Two o’clock, tick tock. It’s curtain up for the second edition Edinburgh Blues’N’Rock Festival, and this time around it’s local boys Black Cat Bone doing the opening act honours, with their distinctive brand of “alt blues rock’n’roll”.
And what that means right now is that their take on the much-covered Slim Harpo choon ‘Shake Your Hips’ (aka ‘Hip Shake Baby’), is a chugging, head-on collision between the
grungy hard rock and old fashioned R’n’B,
overlaid with the growling vocals and howling harp of front man Ross Craig.
|Black Cat Bone - not what you'd call pretty in pink|
Their mix of new songs and tracks taken from their 2015 album Growl exploits a deliciously big, greasy, dirty groove laid down by the two guitars of Luis Del Castillo and Charlie Wild, and the bass and drums of Jonny Voodoo and Kai Wallace. They need to take care though that the groove doesn’t turn into a rut in which everything sounds the same.
Highlights include ‘Remiss’, on which a bluesy slow guitar intro gives way to a stomp’n’grind that begins to suggest the Doors inhabiting a very dark place. ‘Punks Not Pushers’ manages to roll to a different rhythm as well.
They get brisker in places, but ‘Lost’ reinforces the impression of Jim Morrison piloting an especially doomy version of ‘Roadhouse Blues’, and they conjure up a big finish on ‘Love My Baby’. Good on ‘em.
Glasgow’s Deke McGee Band are in a rather more traditional vein. With McGee’s sax to the fore, they’re a throwback to the “small big bands” of the late 40s and early 50s, devoted to the jump blues and rockabilly that were key ingredients in the recipe for rock’n’roll.
A veteran of work with many a big name from the blues and beyond, McGee assuredly knows what he’s about, and they duly set about putting the boogie in the woogie. Naturally they can lay back and swing as well though, with McGee demonstrating the liquid he can bring to his vocals on ‘Here Comes Trouble’, which encourages a couple of very talented swing dancers onto the floor to strut their stuff.
|Deke McGee - good rockin' at three in the afternoon|
They could possibly do with a fuller sound for venue the size of the Corn Exchange – there’s a sense that this stuff would really come alive in some cramped, sweaty joint where the dance floor is irresistible. But no matter, new song ‘House Rent Party’ rocks away nicely, while Floyd Dixon’s ‘Hey Bartender’ is given an outing with plenty of pizzazz but lacking the kind of raucous backing vox that could make it really take off.
Connor Smith carries off some sparkly, jazzy rockabilly guitar on ‘Blind Blind Blind’, followed by a stand-up bass solo from Simon Gray as a prelude to a neat sax and guitar duet passage. They finish up by giving it some welly on Big Joe Turner’s ‘Hide And Seek’, featuring a hammering slab of piano work from Tim Brough. The frequent return visits of those dancers, and some others, is testament to the fact that Deke and co have got the requisite swing.

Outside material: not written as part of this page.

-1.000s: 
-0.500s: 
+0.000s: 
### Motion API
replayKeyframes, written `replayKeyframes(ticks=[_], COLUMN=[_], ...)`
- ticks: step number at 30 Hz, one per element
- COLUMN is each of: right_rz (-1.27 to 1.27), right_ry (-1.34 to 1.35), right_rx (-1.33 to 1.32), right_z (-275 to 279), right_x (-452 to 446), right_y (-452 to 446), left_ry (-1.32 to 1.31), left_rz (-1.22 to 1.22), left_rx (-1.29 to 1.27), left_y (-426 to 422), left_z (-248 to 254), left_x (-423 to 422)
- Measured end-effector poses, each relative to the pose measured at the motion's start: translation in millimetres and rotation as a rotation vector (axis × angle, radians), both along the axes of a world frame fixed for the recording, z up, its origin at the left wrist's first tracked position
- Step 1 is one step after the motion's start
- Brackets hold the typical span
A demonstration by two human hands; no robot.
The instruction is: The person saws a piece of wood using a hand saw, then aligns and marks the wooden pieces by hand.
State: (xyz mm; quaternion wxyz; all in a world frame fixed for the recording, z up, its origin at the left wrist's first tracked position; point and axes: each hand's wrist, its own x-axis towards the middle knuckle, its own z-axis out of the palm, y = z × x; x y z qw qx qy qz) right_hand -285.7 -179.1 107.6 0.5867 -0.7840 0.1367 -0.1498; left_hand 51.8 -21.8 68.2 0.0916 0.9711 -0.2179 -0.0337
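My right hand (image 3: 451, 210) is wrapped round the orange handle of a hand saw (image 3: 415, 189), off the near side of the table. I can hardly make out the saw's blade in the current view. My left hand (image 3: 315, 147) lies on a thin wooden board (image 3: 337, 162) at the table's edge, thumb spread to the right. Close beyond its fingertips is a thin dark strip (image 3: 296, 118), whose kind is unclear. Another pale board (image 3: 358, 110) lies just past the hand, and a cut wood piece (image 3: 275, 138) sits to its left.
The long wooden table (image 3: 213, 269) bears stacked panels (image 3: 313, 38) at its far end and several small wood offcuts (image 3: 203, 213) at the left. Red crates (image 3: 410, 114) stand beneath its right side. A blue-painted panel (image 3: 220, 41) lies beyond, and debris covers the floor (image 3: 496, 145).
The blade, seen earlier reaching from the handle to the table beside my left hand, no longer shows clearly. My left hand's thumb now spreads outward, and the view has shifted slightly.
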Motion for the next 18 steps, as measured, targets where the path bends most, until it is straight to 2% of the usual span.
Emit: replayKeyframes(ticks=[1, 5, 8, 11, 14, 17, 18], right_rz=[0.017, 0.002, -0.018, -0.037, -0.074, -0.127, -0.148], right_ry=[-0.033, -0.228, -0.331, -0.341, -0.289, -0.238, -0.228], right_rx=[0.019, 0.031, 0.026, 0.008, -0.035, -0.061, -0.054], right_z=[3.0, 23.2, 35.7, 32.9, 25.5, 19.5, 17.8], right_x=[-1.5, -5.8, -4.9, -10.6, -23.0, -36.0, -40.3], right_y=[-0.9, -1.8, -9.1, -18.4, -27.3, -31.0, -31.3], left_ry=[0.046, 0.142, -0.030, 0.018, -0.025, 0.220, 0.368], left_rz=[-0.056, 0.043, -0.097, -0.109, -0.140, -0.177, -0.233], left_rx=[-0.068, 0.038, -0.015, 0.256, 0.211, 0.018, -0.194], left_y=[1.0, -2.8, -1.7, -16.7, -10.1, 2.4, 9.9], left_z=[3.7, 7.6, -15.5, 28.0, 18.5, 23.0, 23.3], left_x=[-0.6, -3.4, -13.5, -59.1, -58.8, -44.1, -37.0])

Emmy-nominated American duo Mirror Speaks The Truth describe their music as ‘Gothicana Soul’, but in truth it doesn’t seem to me to be much that’s Gothic about it, Southern or otherwise. Comprising singer Glenda Benevides and guitarist/vocalist Gene Williams, they’re certainly confident performers, delivering a blend of soul that’s underpinned by Williams’ acoustic guitar and layers of electronic beats, backing vocals and other instruments. The sound is then garnished with lyrics that have a decidedly American pop-psychology turn that doesn’t really convince.
Benevides is a strong vocalist, and on the likes of ‘Hold On’ they deploy some modern rhythms, but the longer they go on the clearer it becomes that they’re not setting the heather on fire. In the end it’s a relief that they restrict themselves to just a thirty minute set.